→ **TASK**: A faithful copy of the data, pictures omitted, is the required answer.

→ **DATA BELOW**:

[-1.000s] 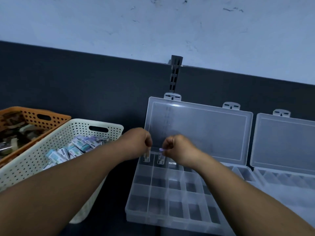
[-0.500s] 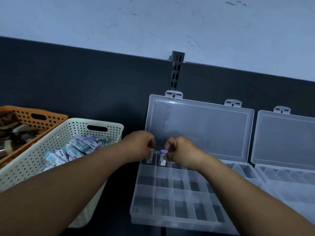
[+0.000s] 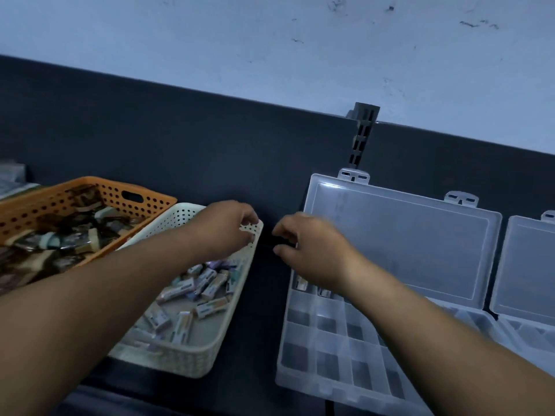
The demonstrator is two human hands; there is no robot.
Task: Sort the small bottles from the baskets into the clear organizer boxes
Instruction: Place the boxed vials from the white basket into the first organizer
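My left hand (image 3: 223, 228) hovers over the white basket (image 3: 180, 358) of small bottles (image 3: 207, 280), my right hand (image 3: 313, 253) beside the clear organizer (image 3: 330, 355); both loosely curled, empty. Dark table (image 3: 264, 310), dark backboard (image 3: 180, 139), pale scuffed wall (image 3: 270, 40).

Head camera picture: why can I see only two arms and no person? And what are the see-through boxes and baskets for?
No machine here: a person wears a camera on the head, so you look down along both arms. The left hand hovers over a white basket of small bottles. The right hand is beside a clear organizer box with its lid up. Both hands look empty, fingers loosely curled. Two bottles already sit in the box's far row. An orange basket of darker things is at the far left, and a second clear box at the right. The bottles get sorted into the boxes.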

→ **RESULT FOR THIS EXERCISE**:
[-1.000s] 
[-0.500s] 
[+0.000s] 
The demonstrator is two human hands; there is no robot.
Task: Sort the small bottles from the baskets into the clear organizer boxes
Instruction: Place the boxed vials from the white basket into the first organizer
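My left hand (image 3: 223, 228) hovers over the white basket (image 3: 180, 358) of small bottles (image 3: 207, 280), my right hand (image 3: 313, 253) beside the clear organizer (image 3: 330, 355); both loosely curled, empty. Dark table (image 3: 264, 310), dark backboard (image 3: 180, 139), pale scuffed wall (image 3: 270, 40).

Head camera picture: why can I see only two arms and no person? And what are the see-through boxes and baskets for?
No machine here: a person wears a camera on the head, so you look down along both arms. The left hand hovers over a white basket of small bottles. The right hand is beside a clear organizer box with its lid up. Both hands look empty, fingers loosely curled. Two bottles already sit in the box's far row. An orange basket of darker things is at the far left, and a second clear box at the right. The bottles get sorted into the boxes.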

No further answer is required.